La gouverneure du Maine, Janet Mills, a opposé son veto à un projet de loi qui aurait temporairement suspendu les permis pour les nouveaux centres de données, épargnant ainsi à l'État de devenir le premier du pays à imposer un tel moratoire. Le L.D. 307, s'il était devenu loi, aurait gelé la construction de centres de données jusqu'au 1er novembre 2027 et créé un conseil de 13 personnes pour étudier la question. D'autres États, dont New York, ont envisagé des pauses similaires face à l'opposition croissante du public.

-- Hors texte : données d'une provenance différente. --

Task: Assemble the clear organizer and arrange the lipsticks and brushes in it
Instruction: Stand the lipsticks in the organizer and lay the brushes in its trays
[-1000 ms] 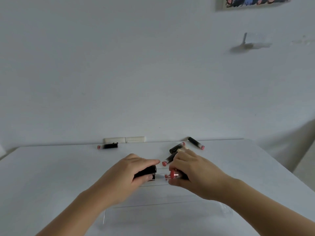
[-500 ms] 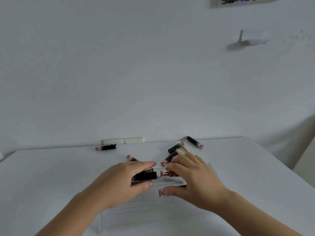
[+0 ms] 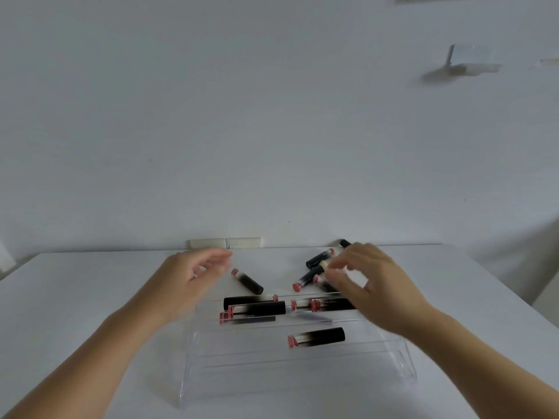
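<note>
A clear stepped organizer point(image 3: 302, 364) lies on the white table point(image 3: 90, 297) in front of me. Several black lipsticks with pink ends lie across its upper steps point(image 3: 257, 308), and one rests lower down point(image 3: 316, 337). More lipsticks lie loose behind it: one at the centre point(image 3: 248, 281) and a small heap at the right point(image 3: 314, 267). My left hand point(image 3: 187, 282) hovers over the table left of the loose centre lipstick, fingers relaxed and holding nothing. Above the heap, my right hand point(image 3: 369, 282) is raised with fingers loosely spread, blurred and holding nothing.
A white wall rises just behind the table, with a pale socket strip point(image 3: 225, 243) at the table's far edge. The table's right edge point(image 3: 514, 297) drops off beside my right arm.
Both hands let go of the lipsticks they held over the organizer and lifted away toward the back. Those lipsticks now lie on the upper steps.
</note>
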`<act>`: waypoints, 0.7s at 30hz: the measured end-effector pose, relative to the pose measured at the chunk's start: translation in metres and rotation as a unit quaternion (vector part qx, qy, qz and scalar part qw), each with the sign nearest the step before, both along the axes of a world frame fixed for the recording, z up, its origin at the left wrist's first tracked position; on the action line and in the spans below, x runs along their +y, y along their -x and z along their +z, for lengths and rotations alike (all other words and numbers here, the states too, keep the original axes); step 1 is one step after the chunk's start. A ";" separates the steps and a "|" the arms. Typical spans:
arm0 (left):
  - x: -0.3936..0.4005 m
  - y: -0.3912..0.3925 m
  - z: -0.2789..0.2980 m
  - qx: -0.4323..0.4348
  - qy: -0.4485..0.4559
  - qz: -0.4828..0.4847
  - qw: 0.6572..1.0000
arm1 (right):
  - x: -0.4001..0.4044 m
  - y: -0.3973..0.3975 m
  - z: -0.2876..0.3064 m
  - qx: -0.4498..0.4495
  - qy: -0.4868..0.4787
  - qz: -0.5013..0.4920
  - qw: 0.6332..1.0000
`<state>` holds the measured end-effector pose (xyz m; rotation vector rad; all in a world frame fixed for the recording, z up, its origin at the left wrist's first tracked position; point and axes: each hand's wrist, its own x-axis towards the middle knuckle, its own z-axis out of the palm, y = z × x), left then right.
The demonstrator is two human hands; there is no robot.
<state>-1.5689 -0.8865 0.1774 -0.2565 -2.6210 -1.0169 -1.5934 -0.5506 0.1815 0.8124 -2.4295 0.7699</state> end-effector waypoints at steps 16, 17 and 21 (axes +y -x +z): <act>-0.045 0.093 -0.052 -0.054 0.170 0.151 0.972 | 0.042 0.157 -0.028 -0.226 -0.135 -0.246 0.933; -0.046 0.094 -0.054 -0.053 0.183 0.150 0.970 | 0.041 0.159 -0.031 -0.235 -0.135 -0.250 0.930; -0.049 0.095 -0.058 -0.045 0.207 0.152 0.965 | 0.037 0.164 -0.040 -0.243 -0.170 -0.244 0.923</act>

Dans sa lettre de veto, Mills – une démocrate actuellement candidate au Sénat américain – a reconnu qu'un moratoire serait « approprié compte tenu des impacts des centres de données massifs dans d'autres États sur l'environnement et les tarifs d'électricité ». Elle a même déclaré qu'elle « aurait signé ce projet de loi » s'il avait exempté un projet spécifique de centre de données dans la ville de Jay, qui, selon elle, « bénéficie d'un fort soutien local de la part de sa communauté d'accueil et de la région ».
La représentante démocrate de l'État, Melanie Sachs, qui a parrainé le projet de loi, était moins amusée. Elle a averti que le veto de Mills « pose des conséquences potentiellement importantes pour tous les contribuables, notre réseau électrique, notre environnement et notre avenir énergétique commun ». Voilà pour ce moment bipartisan.